EURYDES CENI_ Como torcedor, é claro que eu gostaria que ele continuasse a jogar. Como torcedor, ver uma partida dele é um prazer enorme.
As pessoas perguntam muito se ele vai parar?
Todo mundo me pergunta, mas eu não sei.
O senhor fala com ele a respeito da aposentadoria?
Não entro nessa conversa com ele. O Rogério soube conduzir a carreira e formar uma família. Sempre fez tudo sozinho e sem agente. Desde quando foi para o São Paulo, aos 17 anos. Ele tem cabeça, sabe o que decidir e eu aceito. É ele quem vai decidir. Não toco nesse assunto também porque não quero influenciar, pois, depois, podem falar que eu disse alguma coisa. Converso sempre com ele, mas só para saber como estão as coisas.
Mas o senhor acha que ele tem condições de continuar jogando profissionalmente?
Acho que ele teria condições de jogar por mais um ano, mas depende dele. Por outro lado, sei também que a rotina de treinamento no futebol profissional é muito rigorosa.

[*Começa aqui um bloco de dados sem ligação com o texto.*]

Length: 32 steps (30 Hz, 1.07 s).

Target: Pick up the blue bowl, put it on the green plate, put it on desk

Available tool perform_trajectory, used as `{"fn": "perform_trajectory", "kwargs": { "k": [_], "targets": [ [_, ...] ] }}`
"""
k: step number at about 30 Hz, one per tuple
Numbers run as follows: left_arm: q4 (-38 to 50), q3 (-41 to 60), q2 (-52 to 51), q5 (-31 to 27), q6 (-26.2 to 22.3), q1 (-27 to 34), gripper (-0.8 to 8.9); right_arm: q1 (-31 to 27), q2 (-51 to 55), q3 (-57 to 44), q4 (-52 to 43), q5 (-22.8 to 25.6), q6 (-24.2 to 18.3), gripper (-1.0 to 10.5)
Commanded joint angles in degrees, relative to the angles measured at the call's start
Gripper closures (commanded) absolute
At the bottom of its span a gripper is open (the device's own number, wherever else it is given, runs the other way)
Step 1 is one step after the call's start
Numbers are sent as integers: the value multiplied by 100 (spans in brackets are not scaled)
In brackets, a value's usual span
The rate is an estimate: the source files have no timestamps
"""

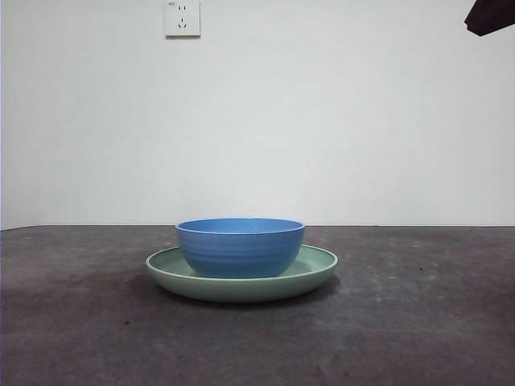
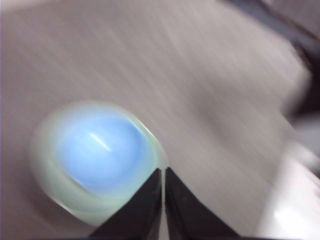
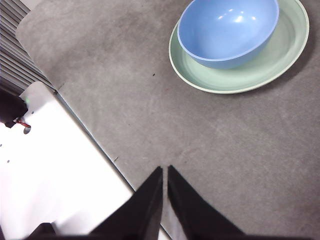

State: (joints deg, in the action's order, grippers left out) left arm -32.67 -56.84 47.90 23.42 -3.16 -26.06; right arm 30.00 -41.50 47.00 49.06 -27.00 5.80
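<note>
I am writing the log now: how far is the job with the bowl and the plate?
Done: the blue bowl already sits in the green plate. In hand: nothing; the left hand and the right hand are both shut, empty and away from the bowl. Left: moving it onto the desk, if that step remains.

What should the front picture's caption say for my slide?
Blue bowl sits in green plate on the desk.
</note>
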Motion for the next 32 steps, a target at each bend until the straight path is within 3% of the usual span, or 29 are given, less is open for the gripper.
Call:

O senhor acredita que ele já tenha se decidido?
No ano passado, ele disse para mim que gostaria de ver como as coisas ficariam. Mas o São Paulo o procurou para renovar o contrato. Não sei se neste ano o clube vai procurá-lo novamente. Também estou nessa expectativa para ver como vão ficar as coisas. Acho que, daqui mais alguns jogos, ele vai tomar essa decisão.